== What is needed ==
Images are not wanted; transcribe the rest of the listing exactly.

== Given information ==

------

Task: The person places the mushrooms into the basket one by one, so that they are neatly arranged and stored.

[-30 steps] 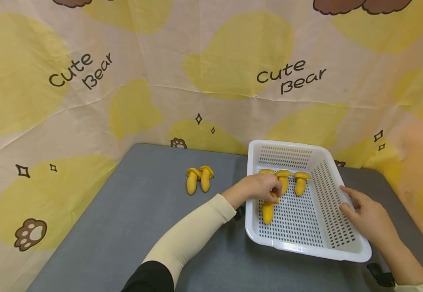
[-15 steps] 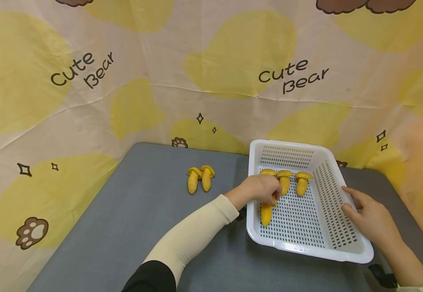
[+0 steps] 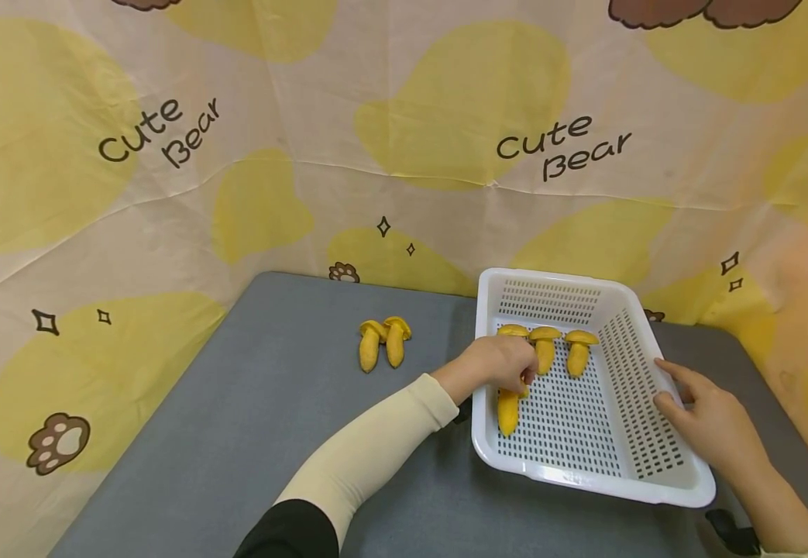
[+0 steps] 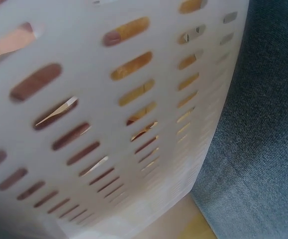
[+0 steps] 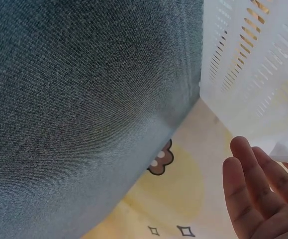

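In the head view my left hand reaches over the left rim of a white perforated plastic basket. It pinches the cap end of a yellow mushroom whose stem points toward me; the fingers cover most of the cap. Behind it in the basket lie a partly hidden mushroom, a second mushroom and a third mushroom. My right hand touches the right rim. Its fingers look straight beside the outer wall in the right wrist view. The left wrist view shows only the basket's slotted side.
Left of the basket, two more yellow mushrooms lie side by side on the grey table. A printed cloth hangs behind the table. Black straps show by the right wrist.
The mushroom under my left hand has shifted slightly toward me within the basket. My right hand stays at the rim, and the whole view has drifted a little.
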Demonstrator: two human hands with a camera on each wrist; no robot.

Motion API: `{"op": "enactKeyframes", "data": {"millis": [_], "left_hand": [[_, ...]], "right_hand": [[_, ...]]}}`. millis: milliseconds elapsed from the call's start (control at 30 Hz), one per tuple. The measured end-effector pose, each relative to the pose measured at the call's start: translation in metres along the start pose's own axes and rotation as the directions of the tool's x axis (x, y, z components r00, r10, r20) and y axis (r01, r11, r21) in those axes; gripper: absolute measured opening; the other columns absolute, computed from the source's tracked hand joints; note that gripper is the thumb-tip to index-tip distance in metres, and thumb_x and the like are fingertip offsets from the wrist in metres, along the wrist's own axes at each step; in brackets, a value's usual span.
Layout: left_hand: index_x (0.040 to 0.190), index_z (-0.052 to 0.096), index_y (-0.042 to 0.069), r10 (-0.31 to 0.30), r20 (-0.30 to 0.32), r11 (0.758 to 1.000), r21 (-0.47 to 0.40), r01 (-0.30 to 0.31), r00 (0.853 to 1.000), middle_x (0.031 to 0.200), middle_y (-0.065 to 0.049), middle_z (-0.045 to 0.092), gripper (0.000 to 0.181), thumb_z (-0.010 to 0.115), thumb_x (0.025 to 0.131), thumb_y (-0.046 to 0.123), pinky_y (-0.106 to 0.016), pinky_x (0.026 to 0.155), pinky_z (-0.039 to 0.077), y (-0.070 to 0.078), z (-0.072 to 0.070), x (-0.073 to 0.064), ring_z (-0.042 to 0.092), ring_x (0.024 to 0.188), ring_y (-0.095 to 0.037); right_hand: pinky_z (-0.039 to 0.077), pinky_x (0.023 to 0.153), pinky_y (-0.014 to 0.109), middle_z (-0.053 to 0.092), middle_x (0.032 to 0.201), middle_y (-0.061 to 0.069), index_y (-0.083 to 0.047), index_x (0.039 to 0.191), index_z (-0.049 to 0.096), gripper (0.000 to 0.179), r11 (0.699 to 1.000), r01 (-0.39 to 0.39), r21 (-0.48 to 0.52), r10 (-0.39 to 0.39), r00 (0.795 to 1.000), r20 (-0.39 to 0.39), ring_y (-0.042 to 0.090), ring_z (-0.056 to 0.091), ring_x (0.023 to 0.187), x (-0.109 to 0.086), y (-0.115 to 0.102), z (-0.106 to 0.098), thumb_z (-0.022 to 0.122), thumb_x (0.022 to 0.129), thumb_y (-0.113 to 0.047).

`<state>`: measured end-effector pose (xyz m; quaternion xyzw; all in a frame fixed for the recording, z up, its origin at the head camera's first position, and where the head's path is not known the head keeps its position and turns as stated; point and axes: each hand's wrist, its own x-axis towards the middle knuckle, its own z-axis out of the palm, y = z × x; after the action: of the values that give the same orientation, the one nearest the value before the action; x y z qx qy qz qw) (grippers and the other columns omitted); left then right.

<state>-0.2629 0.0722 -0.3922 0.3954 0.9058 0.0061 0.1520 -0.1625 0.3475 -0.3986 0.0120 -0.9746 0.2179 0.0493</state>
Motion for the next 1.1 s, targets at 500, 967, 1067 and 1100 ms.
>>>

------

== Task response ==
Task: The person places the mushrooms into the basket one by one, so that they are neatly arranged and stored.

[-30 steps] 
[-15 steps] 
[+0 steps] 
[+0 steps] 
[+0 steps] 

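In the head view my left hand reaches over the left rim of a white perforated plastic basket. It pinches the cap end of a yellow mushroom whose stem points toward me; the fingers cover most of the cap. Behind it in the basket lie a partly hidden mushroom, a second mushroom and a third mushroom. My right hand touches the right rim. Its fingers look straight beside the outer wall in the right wrist view. The left wrist view shows only the basket's slotted side.
Left of the basket, two more yellow mushrooms lie side by side on the grey table. A printed cloth hangs behind the table. Black straps show by the right wrist.
The mushroom under my left hand has shifted slightly toward me within the basket. My right hand stays at the rim, and the whole view has drifted a little.
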Demonstrator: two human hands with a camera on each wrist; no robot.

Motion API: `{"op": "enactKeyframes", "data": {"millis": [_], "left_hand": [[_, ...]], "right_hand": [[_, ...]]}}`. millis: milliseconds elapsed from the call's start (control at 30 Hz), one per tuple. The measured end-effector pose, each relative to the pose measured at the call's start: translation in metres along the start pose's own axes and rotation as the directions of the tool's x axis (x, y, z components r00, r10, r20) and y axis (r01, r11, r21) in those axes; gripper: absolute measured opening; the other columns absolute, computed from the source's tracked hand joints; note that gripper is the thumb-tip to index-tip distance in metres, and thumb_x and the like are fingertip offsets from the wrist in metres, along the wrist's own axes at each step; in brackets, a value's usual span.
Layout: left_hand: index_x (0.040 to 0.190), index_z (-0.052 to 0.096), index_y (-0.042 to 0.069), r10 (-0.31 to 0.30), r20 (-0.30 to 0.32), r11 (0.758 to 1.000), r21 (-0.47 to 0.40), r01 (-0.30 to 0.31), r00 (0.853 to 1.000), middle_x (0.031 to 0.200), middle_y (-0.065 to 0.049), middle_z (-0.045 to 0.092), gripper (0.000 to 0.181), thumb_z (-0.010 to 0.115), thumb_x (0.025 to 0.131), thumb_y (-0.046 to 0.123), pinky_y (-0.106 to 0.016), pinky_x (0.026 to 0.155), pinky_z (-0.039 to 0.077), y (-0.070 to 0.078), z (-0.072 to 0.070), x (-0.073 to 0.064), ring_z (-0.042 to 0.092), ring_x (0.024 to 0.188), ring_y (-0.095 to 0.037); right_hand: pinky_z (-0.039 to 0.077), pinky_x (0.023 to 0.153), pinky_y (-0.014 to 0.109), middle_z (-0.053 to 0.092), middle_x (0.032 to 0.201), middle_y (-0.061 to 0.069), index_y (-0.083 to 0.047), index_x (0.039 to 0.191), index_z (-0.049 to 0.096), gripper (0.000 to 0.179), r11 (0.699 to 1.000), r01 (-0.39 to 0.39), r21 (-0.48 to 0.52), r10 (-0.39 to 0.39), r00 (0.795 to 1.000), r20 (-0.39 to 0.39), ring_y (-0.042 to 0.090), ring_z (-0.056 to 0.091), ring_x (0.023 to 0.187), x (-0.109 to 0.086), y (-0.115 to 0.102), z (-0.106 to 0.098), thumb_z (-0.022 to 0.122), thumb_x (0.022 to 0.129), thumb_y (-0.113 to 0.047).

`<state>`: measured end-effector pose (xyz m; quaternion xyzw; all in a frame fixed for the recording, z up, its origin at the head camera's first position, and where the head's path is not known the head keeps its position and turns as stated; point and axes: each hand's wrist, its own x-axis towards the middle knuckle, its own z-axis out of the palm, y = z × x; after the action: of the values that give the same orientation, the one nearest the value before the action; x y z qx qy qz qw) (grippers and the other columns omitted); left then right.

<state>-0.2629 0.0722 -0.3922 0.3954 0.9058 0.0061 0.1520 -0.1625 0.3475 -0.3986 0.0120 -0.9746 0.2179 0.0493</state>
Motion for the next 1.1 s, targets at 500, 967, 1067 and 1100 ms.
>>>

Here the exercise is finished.